Stored items from a collection:
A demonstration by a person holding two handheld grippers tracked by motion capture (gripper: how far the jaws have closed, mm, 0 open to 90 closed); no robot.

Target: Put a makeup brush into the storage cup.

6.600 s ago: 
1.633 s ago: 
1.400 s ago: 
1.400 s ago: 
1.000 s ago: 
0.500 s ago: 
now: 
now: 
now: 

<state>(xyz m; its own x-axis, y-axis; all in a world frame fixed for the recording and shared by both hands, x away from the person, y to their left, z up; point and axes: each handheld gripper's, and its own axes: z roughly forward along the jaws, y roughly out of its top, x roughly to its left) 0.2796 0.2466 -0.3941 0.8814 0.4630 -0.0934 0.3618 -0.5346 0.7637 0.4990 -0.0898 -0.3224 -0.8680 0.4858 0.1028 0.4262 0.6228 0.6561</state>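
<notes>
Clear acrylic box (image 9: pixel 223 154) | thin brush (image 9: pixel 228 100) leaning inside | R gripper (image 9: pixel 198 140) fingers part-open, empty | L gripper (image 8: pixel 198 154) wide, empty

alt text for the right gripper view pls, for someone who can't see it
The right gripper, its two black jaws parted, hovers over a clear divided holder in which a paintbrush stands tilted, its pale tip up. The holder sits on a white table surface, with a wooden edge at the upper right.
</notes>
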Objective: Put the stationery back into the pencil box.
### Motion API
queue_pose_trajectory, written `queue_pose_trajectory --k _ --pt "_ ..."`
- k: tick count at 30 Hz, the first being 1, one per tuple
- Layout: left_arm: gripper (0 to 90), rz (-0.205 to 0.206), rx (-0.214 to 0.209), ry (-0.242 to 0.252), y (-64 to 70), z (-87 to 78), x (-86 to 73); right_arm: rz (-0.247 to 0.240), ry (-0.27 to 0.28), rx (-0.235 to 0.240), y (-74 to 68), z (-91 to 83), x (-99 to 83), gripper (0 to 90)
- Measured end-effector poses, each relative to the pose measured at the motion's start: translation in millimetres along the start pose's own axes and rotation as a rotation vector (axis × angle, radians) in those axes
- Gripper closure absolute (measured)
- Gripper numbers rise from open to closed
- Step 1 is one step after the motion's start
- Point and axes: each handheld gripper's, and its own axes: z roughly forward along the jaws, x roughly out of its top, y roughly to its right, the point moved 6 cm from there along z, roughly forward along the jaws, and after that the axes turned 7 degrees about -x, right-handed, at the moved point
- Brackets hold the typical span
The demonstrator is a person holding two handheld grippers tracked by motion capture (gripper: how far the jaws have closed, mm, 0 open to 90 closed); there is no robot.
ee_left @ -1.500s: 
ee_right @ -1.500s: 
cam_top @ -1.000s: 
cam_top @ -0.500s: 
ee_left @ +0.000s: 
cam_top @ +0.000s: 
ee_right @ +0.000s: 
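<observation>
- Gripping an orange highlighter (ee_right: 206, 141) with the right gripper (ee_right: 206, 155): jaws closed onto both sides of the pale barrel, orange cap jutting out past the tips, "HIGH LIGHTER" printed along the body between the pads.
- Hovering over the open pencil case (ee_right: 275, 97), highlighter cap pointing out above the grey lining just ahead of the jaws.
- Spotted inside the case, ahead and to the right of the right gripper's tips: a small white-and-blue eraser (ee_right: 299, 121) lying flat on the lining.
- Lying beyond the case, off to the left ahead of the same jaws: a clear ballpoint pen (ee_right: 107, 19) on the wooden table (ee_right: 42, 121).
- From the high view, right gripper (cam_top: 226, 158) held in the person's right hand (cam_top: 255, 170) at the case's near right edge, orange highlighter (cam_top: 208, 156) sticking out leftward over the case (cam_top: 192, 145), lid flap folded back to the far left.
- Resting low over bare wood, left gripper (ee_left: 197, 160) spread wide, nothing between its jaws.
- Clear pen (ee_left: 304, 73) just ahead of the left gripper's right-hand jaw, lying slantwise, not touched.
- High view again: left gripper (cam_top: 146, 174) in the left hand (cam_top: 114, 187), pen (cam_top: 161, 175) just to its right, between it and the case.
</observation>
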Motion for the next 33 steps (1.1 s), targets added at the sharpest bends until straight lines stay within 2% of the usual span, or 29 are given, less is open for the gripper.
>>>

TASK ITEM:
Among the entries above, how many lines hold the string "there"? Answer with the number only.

RESULT FOR THIS EXERCISE:
2